▶ [Exercise details]: Without including the pictures, copy out every line below.

▶ [Data block]:
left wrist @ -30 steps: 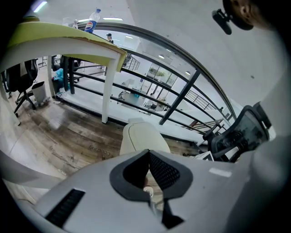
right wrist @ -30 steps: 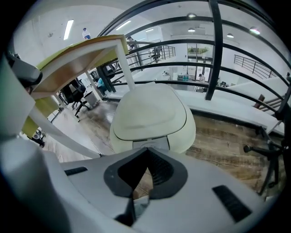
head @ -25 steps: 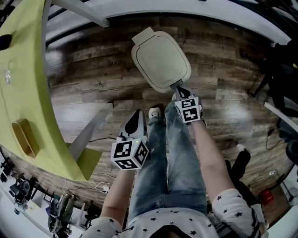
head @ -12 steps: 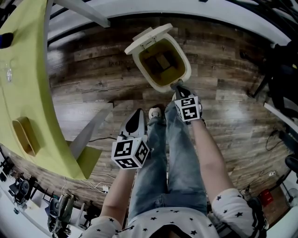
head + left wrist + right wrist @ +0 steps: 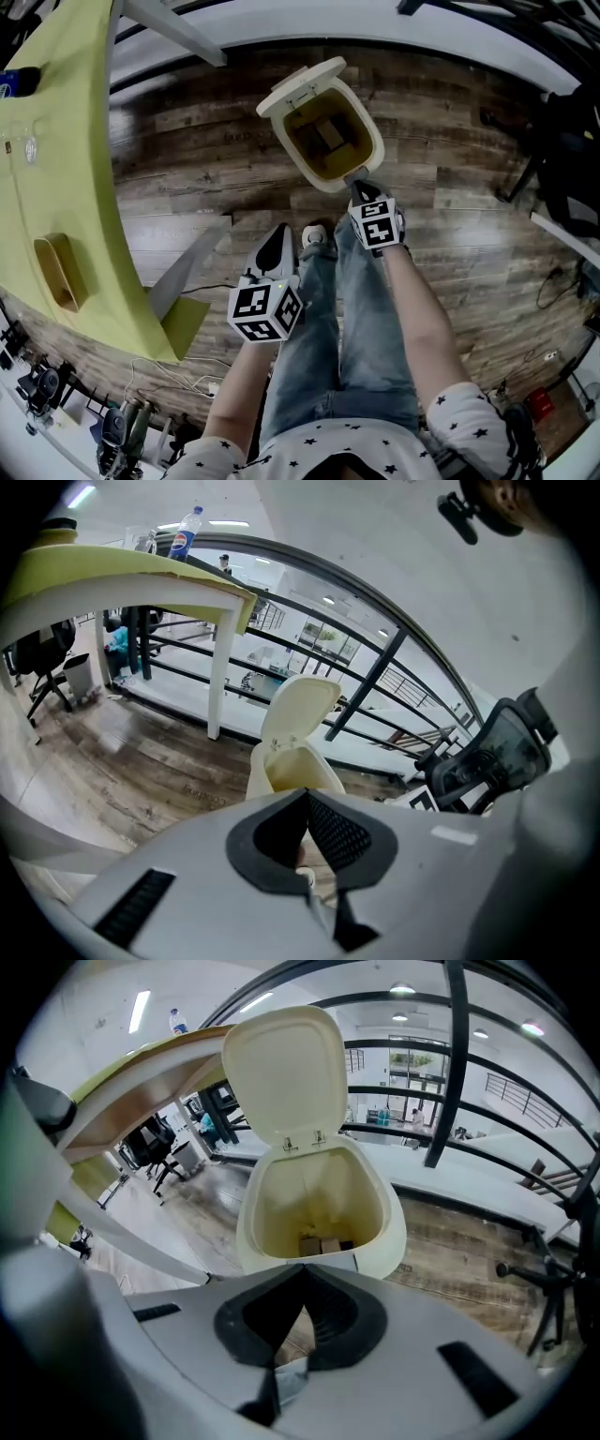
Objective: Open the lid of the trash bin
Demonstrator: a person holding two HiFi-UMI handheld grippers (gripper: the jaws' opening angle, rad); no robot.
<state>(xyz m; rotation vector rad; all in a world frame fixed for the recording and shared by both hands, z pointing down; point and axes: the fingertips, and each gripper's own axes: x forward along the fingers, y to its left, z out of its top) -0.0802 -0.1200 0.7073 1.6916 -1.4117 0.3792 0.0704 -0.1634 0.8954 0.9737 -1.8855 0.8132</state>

▶ [Solution to this task]:
left wrist @ -30 steps: 
right wrist @ -30 steps: 
head @ -25 steps: 
head @ -12 steps: 
head + left wrist + right wrist @ +0 steps: 
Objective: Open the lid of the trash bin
Demonstrator: a person holding two HiFi-UMI handheld grippers (gripper: the jaws' opening angle, rad); no robot.
<state>(xyz m; rotation vector rad; all in a world frame fixed for the recording and shared by both hands, z pointing down; point and axes: the fingertips, and each gripper's own axes: x forward along the fingers, y to its left, z out of its top) -0.0802 -0.1200 0.7073 1.6916 -1.4117 0.3792 0.0704 -0.1634 0.8954 0.9737 -1.8855 0.8132</state>

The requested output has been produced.